An area of interest in this regard has been the development of hydrotalcite based products for corrosion inhibition. As discussed later in more details, hydrotalcite belongs to the family of mixed hydroxides of layered structure, which possess anion-exchange capability and are known to form a considerable number of derivatives containing diverse guest anions.
Hydrotalcite has found various applications, such as Cl− scavenger in plastics and as an acid neutralizer in various systems.
Specifically referring to applications in corrosion inhibition, for instance, Buchheit et al., U.S. Re. No. 35,576, (U.S. Pat. No. 5,266,356) describes the in situ and spontaneous formation of a hydrotalcite—like coatings on aluminum alloys for their corrosion protection. However, the patent is limited in that it does not mention use of inorganic or organic inhibitor anionic species in this context. Kuroda et al., U.S. Pat. No. 5,595,747, demonstrates the effectiveness of hydrotalcite, through its ion exchange property, to hold functional organic anions intended for various applications by slow release, such as releasing an active pesticide. However, Kuroda only references biocidally active compounds and does not suggest use with, or of, corrosion inhibitor compounds.
Miyata et al., U.S. Pat. No. 4,761,188, claims a hydrotalcite based filiform corrosion inhibiting composition containing a number of inorganic and organic anionic species, such as I−, HCO32−, CO32−, CrO42−, ferrocyanide anion, and, respectively, salicilate and oxalate anion. It will be apparent however, that except for CrO42−, and I−, which is known to rather promote corrosion, the rest of the inorganic and organic anionic species claimed within the patent are not credited with and generally are not recognized for corrosion inhibitor activity, specifically in coating applications. Consequently, these hydrotalcite derivatives cannot be considered pigment grade corrosion inhibitors.
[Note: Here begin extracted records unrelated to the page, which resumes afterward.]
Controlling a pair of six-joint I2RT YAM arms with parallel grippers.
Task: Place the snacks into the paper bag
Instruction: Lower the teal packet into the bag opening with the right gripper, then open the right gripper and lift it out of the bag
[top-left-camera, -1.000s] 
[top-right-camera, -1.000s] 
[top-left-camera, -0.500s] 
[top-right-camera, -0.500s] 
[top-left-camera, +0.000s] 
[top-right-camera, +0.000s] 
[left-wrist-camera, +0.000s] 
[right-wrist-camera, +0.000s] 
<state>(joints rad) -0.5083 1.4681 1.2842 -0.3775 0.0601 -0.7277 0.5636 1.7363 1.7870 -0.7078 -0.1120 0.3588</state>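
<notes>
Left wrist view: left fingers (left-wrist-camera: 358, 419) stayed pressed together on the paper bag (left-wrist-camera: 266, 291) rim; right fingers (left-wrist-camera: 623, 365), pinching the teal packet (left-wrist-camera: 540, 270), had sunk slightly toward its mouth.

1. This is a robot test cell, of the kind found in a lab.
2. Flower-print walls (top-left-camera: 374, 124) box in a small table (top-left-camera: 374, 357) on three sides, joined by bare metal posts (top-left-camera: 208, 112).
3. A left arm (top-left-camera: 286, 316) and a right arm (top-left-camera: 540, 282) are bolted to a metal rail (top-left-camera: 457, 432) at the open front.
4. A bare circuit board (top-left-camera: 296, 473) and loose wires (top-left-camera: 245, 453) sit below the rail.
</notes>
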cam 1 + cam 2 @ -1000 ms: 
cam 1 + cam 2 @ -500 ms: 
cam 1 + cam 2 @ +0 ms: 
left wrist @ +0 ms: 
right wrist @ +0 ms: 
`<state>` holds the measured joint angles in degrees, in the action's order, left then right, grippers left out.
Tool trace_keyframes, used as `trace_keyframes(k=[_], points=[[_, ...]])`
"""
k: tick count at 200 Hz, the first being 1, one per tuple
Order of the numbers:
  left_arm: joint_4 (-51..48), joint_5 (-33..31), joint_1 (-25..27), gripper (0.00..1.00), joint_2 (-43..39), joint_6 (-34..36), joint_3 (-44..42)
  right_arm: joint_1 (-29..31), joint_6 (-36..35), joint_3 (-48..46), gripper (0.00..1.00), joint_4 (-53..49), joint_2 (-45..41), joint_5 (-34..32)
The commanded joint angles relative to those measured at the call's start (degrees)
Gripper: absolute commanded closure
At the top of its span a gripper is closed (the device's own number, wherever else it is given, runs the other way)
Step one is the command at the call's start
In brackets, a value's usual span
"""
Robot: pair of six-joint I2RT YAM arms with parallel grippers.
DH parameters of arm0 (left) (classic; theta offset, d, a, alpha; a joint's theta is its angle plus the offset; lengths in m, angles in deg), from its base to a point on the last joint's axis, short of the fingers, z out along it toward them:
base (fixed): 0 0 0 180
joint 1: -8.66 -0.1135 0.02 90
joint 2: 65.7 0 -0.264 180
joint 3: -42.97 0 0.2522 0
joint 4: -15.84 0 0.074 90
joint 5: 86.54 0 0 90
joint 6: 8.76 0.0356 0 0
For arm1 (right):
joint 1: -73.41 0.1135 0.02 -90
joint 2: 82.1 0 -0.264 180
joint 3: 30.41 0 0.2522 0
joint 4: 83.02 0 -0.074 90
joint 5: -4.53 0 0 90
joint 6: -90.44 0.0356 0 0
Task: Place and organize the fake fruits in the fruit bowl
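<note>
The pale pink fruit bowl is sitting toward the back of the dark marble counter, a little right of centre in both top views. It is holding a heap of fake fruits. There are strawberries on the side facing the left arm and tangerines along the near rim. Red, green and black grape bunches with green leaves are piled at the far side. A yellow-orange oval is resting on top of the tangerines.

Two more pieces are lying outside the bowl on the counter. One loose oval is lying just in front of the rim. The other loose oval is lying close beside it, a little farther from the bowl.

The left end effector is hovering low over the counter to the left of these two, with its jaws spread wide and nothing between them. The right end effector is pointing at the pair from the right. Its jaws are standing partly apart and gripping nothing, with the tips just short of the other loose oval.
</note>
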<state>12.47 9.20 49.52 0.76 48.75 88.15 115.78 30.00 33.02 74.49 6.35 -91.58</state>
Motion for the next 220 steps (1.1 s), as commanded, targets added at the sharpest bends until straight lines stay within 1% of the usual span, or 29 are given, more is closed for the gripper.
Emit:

As for organic corrosion inhibitors employed in organic coatings, it should be noted that Sinko (U.S. Pat. No. 6,139,610) discloses the application of selected organic compounds in the form of organic-inorganic hybrid corrosion inhibitor pigments intended for chromate replacement in organic coatings. However, Sinko does not mention the applicability of hydrotalcite specifically, for synthesizing pigment grade organic/inorganic ‘hybrid’ inhibitors. It can be concluded that, as of to date, the application of organic corrosion inhibitors in organic coatings has not reached commercial significance.